▶ [Task goal] In the listing below, look for "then" and copy every line that has it.

== Supplied data ==

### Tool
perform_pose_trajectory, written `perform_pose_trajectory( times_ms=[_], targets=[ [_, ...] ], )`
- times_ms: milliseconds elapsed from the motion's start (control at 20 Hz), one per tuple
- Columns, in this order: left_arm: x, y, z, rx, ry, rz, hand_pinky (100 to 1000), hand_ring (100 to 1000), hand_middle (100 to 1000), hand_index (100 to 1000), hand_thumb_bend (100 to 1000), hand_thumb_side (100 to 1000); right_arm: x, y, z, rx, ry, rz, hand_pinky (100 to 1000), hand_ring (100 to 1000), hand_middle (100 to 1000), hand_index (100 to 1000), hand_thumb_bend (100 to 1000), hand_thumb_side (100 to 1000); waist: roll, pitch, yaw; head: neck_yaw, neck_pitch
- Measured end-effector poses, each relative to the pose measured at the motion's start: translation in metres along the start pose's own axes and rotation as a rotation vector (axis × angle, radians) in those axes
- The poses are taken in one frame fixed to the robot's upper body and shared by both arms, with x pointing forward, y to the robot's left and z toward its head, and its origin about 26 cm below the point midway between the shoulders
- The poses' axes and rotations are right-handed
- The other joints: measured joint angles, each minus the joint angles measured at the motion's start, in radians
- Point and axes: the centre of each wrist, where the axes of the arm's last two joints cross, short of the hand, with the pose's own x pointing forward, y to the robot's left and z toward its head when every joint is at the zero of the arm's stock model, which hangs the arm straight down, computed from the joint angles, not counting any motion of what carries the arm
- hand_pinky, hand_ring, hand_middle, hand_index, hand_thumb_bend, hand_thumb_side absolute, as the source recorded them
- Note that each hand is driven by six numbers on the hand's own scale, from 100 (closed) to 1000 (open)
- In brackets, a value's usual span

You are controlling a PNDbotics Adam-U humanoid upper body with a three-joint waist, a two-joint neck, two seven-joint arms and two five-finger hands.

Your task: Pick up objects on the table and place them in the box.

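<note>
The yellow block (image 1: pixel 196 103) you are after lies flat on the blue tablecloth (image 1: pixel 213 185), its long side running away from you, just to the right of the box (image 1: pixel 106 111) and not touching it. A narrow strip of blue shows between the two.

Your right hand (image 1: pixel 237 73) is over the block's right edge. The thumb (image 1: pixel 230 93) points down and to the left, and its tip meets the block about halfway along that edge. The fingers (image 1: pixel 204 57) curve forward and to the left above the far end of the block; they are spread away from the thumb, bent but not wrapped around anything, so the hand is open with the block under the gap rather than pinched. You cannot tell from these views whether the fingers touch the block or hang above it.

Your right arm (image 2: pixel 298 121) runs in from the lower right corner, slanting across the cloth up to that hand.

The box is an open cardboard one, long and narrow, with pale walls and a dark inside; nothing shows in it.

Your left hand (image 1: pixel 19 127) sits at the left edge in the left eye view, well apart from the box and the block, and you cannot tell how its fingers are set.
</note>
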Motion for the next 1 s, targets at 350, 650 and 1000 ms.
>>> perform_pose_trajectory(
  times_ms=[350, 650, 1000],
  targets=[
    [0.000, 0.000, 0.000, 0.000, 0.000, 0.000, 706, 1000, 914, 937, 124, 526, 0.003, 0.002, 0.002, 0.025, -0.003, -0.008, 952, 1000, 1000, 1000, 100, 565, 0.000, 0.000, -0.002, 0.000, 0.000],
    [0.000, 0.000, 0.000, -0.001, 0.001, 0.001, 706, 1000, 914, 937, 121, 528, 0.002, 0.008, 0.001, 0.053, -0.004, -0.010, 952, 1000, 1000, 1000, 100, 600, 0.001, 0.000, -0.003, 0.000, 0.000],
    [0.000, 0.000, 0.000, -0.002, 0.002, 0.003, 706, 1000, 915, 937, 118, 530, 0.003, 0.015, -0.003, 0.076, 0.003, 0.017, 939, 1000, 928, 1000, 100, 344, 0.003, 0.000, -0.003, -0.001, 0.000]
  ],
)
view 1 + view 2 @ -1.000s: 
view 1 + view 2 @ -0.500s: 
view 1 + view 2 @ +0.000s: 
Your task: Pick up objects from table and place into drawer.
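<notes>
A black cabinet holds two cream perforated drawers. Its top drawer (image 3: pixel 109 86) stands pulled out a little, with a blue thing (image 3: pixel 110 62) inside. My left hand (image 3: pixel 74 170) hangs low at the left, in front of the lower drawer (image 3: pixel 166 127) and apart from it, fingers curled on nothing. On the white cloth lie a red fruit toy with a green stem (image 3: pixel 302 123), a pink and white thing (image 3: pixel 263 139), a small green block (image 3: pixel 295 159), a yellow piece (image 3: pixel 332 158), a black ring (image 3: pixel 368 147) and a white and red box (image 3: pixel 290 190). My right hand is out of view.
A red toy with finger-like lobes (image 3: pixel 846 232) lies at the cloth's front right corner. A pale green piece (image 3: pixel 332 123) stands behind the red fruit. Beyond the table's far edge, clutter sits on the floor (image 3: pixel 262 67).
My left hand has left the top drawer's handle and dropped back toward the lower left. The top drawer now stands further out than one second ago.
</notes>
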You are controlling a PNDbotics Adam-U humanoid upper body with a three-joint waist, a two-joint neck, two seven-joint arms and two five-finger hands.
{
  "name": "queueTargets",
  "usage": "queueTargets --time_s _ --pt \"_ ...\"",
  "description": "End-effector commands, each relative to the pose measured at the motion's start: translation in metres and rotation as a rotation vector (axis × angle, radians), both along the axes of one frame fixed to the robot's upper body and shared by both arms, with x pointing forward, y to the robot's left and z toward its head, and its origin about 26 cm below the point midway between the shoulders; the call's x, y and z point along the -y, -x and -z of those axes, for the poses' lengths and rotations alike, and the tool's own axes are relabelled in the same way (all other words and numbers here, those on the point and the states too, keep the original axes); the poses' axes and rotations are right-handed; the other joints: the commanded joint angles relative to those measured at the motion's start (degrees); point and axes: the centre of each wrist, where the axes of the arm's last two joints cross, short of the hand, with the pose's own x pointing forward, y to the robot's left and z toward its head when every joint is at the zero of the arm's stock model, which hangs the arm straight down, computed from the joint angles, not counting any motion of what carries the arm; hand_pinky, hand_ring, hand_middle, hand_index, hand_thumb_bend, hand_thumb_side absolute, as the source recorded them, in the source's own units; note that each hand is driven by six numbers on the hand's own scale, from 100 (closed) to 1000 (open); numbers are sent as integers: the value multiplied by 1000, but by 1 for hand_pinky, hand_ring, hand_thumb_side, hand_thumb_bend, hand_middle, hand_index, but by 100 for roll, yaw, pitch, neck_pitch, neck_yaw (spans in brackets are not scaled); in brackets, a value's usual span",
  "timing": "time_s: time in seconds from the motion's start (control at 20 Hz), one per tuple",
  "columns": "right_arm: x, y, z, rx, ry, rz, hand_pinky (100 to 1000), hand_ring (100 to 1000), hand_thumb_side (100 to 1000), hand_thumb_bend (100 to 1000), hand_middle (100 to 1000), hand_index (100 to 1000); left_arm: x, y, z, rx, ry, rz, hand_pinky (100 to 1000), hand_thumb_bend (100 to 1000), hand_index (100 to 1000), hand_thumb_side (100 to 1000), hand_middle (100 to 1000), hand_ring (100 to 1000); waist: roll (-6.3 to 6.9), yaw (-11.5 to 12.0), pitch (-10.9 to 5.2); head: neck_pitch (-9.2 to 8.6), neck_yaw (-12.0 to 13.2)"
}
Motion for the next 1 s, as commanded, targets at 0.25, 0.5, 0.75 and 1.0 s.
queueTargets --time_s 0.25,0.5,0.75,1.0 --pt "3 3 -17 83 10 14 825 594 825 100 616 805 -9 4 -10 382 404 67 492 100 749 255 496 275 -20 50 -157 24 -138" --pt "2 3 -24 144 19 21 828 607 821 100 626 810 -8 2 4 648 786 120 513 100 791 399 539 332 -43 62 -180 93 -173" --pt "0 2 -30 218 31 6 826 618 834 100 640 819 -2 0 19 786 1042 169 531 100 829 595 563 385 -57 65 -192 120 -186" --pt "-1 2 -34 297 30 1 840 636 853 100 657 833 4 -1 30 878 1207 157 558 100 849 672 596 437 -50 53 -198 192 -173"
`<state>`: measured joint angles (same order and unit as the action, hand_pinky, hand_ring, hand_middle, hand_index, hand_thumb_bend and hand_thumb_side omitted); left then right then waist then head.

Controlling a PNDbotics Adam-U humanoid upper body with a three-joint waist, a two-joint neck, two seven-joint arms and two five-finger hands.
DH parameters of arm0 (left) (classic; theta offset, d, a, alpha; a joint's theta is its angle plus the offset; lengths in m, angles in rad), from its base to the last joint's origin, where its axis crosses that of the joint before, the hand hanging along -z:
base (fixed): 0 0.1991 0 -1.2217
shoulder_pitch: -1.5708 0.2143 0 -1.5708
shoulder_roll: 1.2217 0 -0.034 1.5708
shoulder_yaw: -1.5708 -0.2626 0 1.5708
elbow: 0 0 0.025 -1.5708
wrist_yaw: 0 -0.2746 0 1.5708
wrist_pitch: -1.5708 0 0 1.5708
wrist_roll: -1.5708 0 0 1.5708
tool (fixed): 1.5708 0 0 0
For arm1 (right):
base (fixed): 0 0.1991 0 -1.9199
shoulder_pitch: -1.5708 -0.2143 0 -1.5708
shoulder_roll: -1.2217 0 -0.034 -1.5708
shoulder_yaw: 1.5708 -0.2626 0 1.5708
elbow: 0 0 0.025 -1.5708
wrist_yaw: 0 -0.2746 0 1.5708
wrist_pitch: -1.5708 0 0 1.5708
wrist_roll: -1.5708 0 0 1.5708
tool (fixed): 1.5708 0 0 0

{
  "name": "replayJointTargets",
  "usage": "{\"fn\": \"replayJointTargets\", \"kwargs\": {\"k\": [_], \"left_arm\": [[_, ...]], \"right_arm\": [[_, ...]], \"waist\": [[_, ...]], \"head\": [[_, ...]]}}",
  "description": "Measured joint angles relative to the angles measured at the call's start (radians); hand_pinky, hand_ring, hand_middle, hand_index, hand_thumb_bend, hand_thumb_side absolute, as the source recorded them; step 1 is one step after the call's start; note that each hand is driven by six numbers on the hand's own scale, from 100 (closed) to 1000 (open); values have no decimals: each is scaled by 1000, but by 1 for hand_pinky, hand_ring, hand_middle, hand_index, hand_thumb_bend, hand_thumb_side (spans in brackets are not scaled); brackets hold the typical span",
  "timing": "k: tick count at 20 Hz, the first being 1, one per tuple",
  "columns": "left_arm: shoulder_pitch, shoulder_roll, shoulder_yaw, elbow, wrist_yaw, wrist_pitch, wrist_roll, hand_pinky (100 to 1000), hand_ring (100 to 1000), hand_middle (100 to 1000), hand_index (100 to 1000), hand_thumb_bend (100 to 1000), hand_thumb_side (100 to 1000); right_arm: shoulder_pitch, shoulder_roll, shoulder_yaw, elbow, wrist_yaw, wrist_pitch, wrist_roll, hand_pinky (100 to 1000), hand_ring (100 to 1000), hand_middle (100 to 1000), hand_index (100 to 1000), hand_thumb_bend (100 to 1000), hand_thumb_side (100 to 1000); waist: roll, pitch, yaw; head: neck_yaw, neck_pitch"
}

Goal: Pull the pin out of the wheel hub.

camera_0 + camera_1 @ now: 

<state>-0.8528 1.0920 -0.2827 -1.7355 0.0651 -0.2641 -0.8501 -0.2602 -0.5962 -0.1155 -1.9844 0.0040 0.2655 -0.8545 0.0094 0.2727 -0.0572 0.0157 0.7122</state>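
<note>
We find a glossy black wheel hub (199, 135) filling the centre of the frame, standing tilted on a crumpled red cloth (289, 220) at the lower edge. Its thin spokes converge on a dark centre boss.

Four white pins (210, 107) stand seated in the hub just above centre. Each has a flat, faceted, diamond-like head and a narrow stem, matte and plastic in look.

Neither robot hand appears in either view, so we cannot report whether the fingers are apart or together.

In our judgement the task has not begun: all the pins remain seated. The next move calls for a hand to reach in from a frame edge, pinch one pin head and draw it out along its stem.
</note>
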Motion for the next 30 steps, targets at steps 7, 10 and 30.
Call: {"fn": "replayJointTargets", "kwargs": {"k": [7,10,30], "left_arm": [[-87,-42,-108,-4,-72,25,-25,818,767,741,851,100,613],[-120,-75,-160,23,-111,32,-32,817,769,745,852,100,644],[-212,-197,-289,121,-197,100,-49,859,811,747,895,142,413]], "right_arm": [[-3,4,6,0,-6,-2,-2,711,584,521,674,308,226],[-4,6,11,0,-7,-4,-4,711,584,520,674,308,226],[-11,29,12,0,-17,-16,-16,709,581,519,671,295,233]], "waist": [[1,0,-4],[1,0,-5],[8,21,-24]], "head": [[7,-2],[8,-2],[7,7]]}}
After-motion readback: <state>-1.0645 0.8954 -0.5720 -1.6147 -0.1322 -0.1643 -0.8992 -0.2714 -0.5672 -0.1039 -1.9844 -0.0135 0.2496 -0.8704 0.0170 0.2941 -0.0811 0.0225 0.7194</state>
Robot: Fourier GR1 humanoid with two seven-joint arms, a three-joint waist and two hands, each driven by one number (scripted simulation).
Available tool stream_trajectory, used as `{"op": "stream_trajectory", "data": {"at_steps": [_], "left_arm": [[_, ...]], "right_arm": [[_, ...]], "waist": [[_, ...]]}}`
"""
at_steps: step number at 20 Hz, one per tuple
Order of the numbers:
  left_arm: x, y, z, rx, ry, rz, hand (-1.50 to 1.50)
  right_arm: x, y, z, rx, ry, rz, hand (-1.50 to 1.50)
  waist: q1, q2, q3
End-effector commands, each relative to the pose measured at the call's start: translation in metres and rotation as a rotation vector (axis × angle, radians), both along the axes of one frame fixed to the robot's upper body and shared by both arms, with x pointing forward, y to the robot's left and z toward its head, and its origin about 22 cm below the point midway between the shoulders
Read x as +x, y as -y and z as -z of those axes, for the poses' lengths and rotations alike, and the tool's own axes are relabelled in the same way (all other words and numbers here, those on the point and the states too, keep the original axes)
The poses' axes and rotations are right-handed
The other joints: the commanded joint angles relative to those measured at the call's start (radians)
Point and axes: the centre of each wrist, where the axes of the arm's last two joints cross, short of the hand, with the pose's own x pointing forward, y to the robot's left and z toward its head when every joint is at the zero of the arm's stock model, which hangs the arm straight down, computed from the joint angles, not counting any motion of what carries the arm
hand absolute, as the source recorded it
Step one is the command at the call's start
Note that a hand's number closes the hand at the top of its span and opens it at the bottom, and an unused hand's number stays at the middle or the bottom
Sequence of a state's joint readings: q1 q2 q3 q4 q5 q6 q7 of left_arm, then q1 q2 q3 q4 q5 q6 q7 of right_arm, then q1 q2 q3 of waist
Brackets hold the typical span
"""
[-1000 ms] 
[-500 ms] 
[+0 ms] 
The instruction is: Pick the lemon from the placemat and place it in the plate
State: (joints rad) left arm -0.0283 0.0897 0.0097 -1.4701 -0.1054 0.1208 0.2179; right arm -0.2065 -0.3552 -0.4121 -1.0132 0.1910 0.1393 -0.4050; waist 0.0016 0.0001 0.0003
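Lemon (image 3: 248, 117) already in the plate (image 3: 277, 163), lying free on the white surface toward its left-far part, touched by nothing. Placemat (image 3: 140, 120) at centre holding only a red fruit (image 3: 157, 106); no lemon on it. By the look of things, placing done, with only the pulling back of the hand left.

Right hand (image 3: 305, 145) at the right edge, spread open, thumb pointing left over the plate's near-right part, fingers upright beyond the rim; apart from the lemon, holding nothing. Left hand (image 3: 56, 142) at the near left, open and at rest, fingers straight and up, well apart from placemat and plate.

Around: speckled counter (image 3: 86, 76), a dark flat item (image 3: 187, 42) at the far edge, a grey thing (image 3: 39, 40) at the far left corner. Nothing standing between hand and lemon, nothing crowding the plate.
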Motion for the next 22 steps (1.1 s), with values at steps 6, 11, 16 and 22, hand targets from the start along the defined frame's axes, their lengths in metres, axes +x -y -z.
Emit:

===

▶ [Answer to the exercise]
`<state>`: measured joint angles (same order and unit as the action, hand_pinky, hand_ring, hand_middle, hand_index, hand_thumb_bend and hand_thumb_side omitted); left then right then waist then head.
Sequence of a state's joint readings: q1 q2 q3 q4 q5 q6 q7 of left_arm, then q1 q2 q3 q4 q5 q6 q7 of right_arm, then q1 q2 q3 of waist

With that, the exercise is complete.